What is needed is a faithful transcription of all the data below, pictures excluded.
-- Collected data follows --
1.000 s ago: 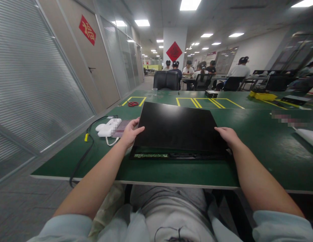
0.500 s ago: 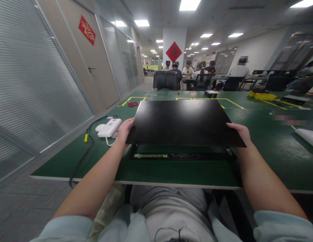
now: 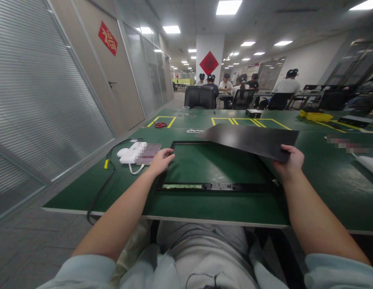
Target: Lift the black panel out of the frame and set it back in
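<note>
A thin black panel (image 3: 252,138) is raised at a tilt over the right and far part of a black rectangular frame (image 3: 222,187). My right hand (image 3: 291,162) grips the panel's near right corner, thumb on top and fingers underneath. The panel's left end is smeared by motion. My left hand (image 3: 164,160) is off the panel, at the left side of the frame, its fingers slightly curved and apart with nothing in them. Whether it touches the frame I cannot tell. A green circuit strip (image 3: 182,186) shows along the frame's near bar.
Left of the frame are a white device (image 3: 129,154), a phone (image 3: 150,152) and a black cable (image 3: 99,192). Red-handled scissors (image 3: 160,125) lie farther back, near yellow tape lines. Small white pieces (image 3: 195,131) lie behind the frame. A yellow container (image 3: 319,116) stands far right; several people sit beyond.
My left hand has let go of the panel. My right hand has swung it to the right and away, uncovering most of the frame and the green tabletop inside it.
</note>
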Motion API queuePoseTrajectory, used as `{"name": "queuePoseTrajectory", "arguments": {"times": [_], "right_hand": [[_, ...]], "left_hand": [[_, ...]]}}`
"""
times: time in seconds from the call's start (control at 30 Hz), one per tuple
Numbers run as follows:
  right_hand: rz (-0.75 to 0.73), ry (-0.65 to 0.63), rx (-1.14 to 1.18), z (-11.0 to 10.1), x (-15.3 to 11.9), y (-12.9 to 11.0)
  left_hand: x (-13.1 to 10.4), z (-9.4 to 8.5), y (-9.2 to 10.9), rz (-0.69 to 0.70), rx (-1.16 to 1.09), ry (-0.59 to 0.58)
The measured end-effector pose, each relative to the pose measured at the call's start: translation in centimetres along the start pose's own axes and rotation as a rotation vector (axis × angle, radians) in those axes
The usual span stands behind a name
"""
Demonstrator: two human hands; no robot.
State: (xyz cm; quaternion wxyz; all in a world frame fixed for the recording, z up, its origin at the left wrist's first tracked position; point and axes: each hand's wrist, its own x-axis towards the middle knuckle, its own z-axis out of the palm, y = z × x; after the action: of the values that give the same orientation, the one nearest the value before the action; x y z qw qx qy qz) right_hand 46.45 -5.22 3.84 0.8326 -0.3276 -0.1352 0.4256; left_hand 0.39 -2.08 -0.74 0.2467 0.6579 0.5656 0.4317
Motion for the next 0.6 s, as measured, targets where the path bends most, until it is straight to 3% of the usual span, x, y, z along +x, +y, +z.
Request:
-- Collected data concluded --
Final answer =>
1.000 s ago: 
0.500 s ago: 
now: 
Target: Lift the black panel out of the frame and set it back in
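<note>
A thin black panel (image 3: 252,138) is raised at a tilt over the right and far part of a black rectangular frame (image 3: 222,187). My right hand (image 3: 291,162) grips the panel's near right corner, thumb on top and fingers underneath. The panel's left end is smeared by motion. My left hand (image 3: 164,160) is off the panel, at the left side of the frame, its fingers slightly curved and apart with nothing in them. Whether it touches the frame I cannot tell. A green circuit strip (image 3: 182,186) shows along the frame's near bar.
Left of the frame are a white device (image 3: 129,154), a phone (image 3: 150,152) and a black cable (image 3: 99,192). Red-handled scissors (image 3: 160,125) lie farther back, near yellow tape lines. Small white pieces (image 3: 195,131) lie behind the frame. A yellow container (image 3: 319,116) stands far right; several people sit beyond.
My left hand has let go of the panel. My right hand has swung it to the right and away, uncovering most of the frame and the green tabletop inside it.
</note>
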Motion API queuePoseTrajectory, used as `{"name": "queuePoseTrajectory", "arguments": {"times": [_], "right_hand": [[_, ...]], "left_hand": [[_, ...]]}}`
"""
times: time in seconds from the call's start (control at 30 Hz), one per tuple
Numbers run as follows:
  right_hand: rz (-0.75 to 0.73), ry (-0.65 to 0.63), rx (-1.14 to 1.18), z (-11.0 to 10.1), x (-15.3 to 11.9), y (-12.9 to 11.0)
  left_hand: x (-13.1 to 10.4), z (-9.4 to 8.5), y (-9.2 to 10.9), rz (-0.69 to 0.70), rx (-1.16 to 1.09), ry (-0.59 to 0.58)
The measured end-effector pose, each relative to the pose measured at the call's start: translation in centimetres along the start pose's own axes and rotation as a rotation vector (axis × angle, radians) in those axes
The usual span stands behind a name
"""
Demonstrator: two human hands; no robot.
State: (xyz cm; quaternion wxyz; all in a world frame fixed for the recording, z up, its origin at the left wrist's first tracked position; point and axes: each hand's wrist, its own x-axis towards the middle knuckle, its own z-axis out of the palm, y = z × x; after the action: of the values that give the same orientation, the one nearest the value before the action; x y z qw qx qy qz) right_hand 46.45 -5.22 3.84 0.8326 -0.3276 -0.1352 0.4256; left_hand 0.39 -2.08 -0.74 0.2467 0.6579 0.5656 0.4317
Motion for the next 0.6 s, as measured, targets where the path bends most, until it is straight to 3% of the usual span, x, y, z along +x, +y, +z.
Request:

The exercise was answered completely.